▶ _What you should do_
Repeat each record exactly as written, and drop any images.

------------------------------

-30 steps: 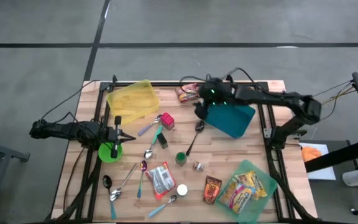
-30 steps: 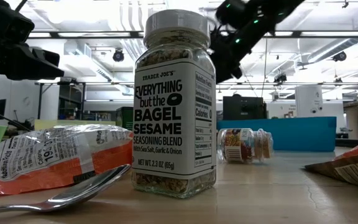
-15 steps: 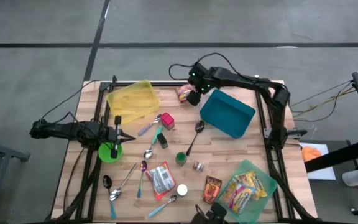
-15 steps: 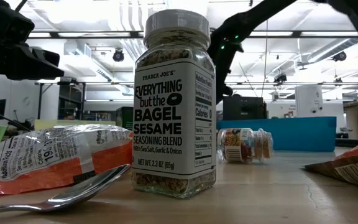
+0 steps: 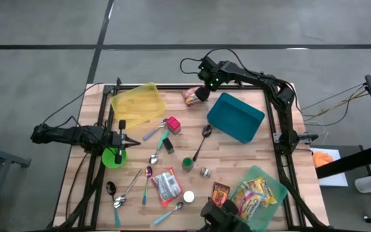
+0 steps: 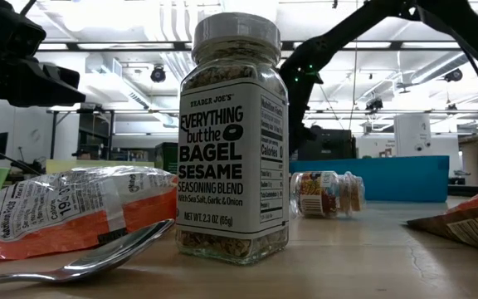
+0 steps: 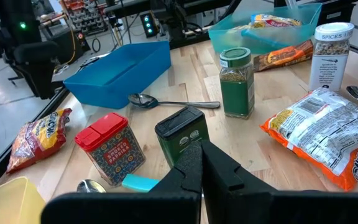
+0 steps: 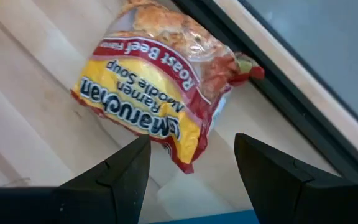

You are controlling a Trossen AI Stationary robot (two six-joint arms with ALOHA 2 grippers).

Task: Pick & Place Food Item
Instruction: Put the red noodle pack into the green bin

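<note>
A Maruchan ramen packet (image 8: pixel 160 93), yellow and orange, lies flat on the wood by the table's far edge (image 5: pixel 190 96). My right gripper (image 8: pixel 191 152) hangs open just above its right end (image 5: pixel 201 94), pointing steeply down, one finger on either side and touching nothing. In the low view its arm (image 6: pixel 304 91) shows behind the seasoning jar. My left gripper (image 5: pixel 126 138) waits shut at the table's left side (image 7: pixel 201 152), holding nothing.
A blue bin (image 5: pixel 236 117) sits right beside the ramen; a yellow bin (image 5: pixel 137 105) is at the far left. Spoons, spice jars, a red tin (image 5: pixel 173 124), snack packets and a green bin (image 5: pixel 260 193) of packets fill the middle and near side. The table's black frame rail (image 8: pixel 278 81) runs behind the ramen.
My right gripper has swung from over the blue bin's left corner toward the table's far edge, tipping to point more steeply down and sinking over the ramen packet. Its fingers have stayed open. The packet has not moved.
</note>
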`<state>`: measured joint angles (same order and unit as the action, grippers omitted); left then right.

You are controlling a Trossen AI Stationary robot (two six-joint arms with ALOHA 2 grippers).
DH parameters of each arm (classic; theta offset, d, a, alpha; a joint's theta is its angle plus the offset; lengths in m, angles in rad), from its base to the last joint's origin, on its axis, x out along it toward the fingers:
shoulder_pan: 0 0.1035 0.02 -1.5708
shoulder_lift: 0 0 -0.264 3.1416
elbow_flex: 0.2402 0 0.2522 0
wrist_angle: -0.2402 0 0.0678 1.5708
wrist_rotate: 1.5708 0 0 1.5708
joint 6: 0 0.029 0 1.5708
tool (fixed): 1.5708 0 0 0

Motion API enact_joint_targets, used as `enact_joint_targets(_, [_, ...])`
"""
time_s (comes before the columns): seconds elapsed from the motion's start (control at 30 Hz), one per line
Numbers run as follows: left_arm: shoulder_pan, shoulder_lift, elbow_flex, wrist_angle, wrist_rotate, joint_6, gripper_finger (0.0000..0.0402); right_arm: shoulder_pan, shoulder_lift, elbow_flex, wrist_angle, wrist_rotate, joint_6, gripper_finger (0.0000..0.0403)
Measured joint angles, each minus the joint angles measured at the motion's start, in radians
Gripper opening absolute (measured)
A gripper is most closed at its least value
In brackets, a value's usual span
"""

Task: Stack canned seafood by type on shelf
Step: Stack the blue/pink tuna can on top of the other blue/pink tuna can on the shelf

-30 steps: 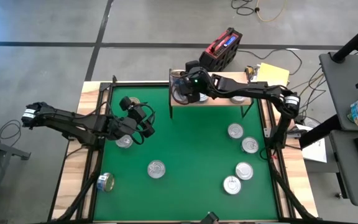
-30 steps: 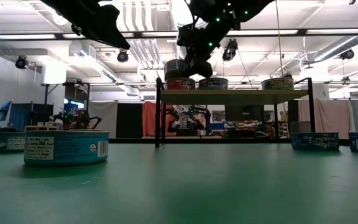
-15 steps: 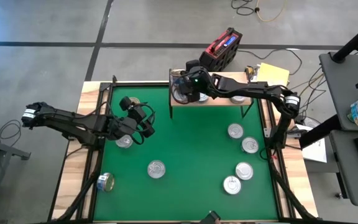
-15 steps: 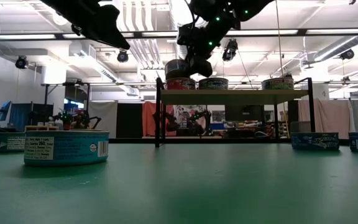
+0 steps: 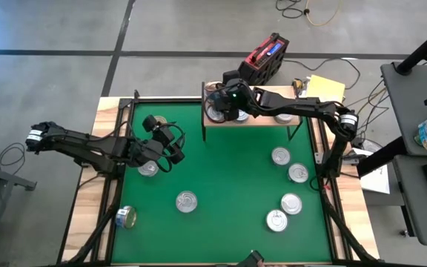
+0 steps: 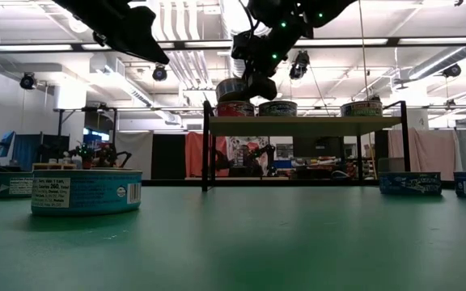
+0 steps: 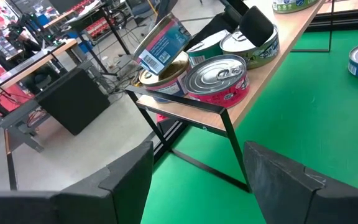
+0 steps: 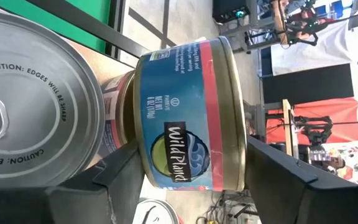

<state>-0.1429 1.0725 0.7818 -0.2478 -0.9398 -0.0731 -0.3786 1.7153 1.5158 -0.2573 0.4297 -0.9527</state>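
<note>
The shelf [image 5: 262, 119] stands at the mat's far edge with several tins on it. At its left end my right gripper [image 5: 222, 99] is shut on a blue-labelled tin [image 8: 188, 112], tilted over a gold-topped tin [image 7: 163, 78]. A red-labelled tin [image 7: 219, 78] stands beside that one. My left gripper [image 5: 173, 144] hangs open over the mat's left part, just beside a tin [image 5: 148, 168] lying there, with nothing between its fingers [image 7: 278, 180]. My right gripper pinches the blue-labelled tin between its two fingers, one on each flat end [image 8: 244, 118]. The fingers reach it from the table's right side, slanting down. The tin is tilted [image 7: 160, 40], and its lower rim [image 7: 146, 64] meets the gold-topped tin's lid.
Several loose tins lie on the green mat [image 5: 228, 170]: one at the centre [image 5: 187, 201], one near the left border [image 5: 127, 216], a group at the right [image 5: 291, 203]. The shelf's black legs [image 6: 206, 149] stand at the far edge.
The blue-labelled tin in my right gripper has tipped slightly over the tin beneath it; the gripper itself has stayed at the shelf's left end.
</note>
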Motion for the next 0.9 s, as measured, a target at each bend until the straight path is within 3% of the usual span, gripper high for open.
enact_joint_targets(0.9, [0.0, 0.0, 0.0, 0.0, 0.0, -0.004, 0.0233, 0.0, 0.0, 0.001, 0.0, -0.002, 0.055, 0.0317])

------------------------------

▶ _Expected answer_
-30 steps: 
-30 steps: 
-15 steps: 
-15 steps: 
+0 steps: 
+0 steps: 
+0 steps: 
+0 steps: 

You are controlling a Trossen AI Stationary robot (two six-joint arms with ALOHA 2 grippers).

Task: Pick & Place Food Item
Instruction: Put the red noodle pack into the green bin

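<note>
A Maruchan ramen packet (image 8: pixel 160 93), yellow and orange, lies flat on the wood by the table's far edge (image 5: pixel 190 96). My right gripper (image 8: pixel 191 152) hangs open just above its right end (image 5: pixel 201 94), pointing steeply down, one finger on either side and touching nothing. In the low view its arm (image 6: pixel 304 91) shows behind the seasoning jar. My left gripper (image 5: pixel 126 138) waits shut at the table's left side (image 7: pixel 201 152), holding nothing.
A blue bin (image 5: pixel 236 117) sits right beside the ramen; a yellow bin (image 5: pixel 137 105) is at the far left. Spoons, spice jars, a red tin (image 5: pixel 173 124), snack packets and a green bin (image 5: pixel 260 193) of packets fill the middle and near side. The table's black frame rail (image 8: pixel 278 81) runs behind the ramen.
My right gripper has swung from over the blue bin's left corner toward the table's far edge, tipping to point more steeply down and sinking over the ramen packet. Its fingers have stayed open. The packet has not moved.
</note>
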`<state>`: measured joint angles (same order and unit as the action, grippers omitted); left then right.

You are controlling a Trossen AI Stationary robot (two six-joint arms with ALOHA 2 grippers).
DH parameters of each arm (classic; theta offset, d, a, alpha; a joint's theta is its angle plus the offset; lengths in m, angles in rad), from its base to the last joint's origin, on its axis, x out along it toward the fingers:
shoulder_pan: 0 0.1035 0.02 -1.5708
shoulder_lift: 0 0 -0.264 3.1416
elbow_flex: 0.2402 0 0.2522 0
wrist_angle: -0.2402 0 0.0678 1.5708
wrist_rotate: 1.5708 0 0 1.5708
joint 6: 0 0.029 0 1.5708
tool (fixed): 1.5708 0 0 0

Motion API enact_joint_targets, used as `enact_joint_targets(_, [_, ...])`
"""
time_s (comes before the columns): seconds elapsed from the motion's start (control at 30 Hz), one per line
Numbers run as follows: left_arm: shoulder_pan, shoulder_lift, elbow_flex, wrist_angle, wrist_rotate, joint_6, gripper_finger (0.0000..0.0402); right_arm: shoulder_pan, shoulder_lift, elbow_flex, wrist_angle, wrist_rotate, joint_6, gripper_finger (0.0000..0.0403)
Measured joint angles, each minus the joint angles measured at the motion's start, in radians
Gripper opening absolute (measured)
A gripper is most closed at its least value
In brackets, a value's usual span
"""

Task: Stack canned seafood by type on shelf
Step: Stack the blue/pink tuna can on top of the other blue/pink tuna can on the shelf

-30 steps: 
-30 steps: 
-15 steps: 
-15 steps: 
+0 steps: 
+0 steps: 
+0 steps: 
+0 steps: 

<state>-0.1429 1.0725 0.7818 -0.2478 -0.9398 -0.0731 -0.3786 1.7153 1.5158 -0.2573 0.4297 -0.9527</state>
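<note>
The shelf [image 5: 262, 119] stands at the mat's far edge with several tins on it. At its left end my right gripper [image 5: 222, 99] is shut on a blue-labelled tin [image 8: 188, 112], tilted over a gold-topped tin [image 7: 163, 78]. A red-labelled tin [image 7: 219, 78] stands beside that one. My left gripper [image 5: 173, 144] hangs open over the mat's left part, just beside a tin [image 5: 148, 168] lying there, with nothing between its fingers [image 7: 278, 180]. My right gripper pinches the blue-labelled tin between its two fingers, one on each flat end [image 8: 244, 118]. The fingers reach it from the table's right side, slanting down. The tin is tilted [image 7: 160, 40], and its lower rim [image 7: 146, 64] meets the gold-topped tin's lid.
Several loose tins lie on the green mat [image 5: 228, 170]: one at the centre [image 5: 187, 201], one near the left border [image 5: 127, 216], a group at the right [image 5: 291, 203]. The shelf's black legs [image 6: 206, 149] stand at the far edge.
The blue-labelled tin in my right gripper has tipped slightly over the tin beneath it; the gripper itself has stayed at the shelf's left end.
</note>
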Motion for the next 0.9 s, as measured, a target at each bend until the straight path is within 3% of the usual span, gripper high for open.
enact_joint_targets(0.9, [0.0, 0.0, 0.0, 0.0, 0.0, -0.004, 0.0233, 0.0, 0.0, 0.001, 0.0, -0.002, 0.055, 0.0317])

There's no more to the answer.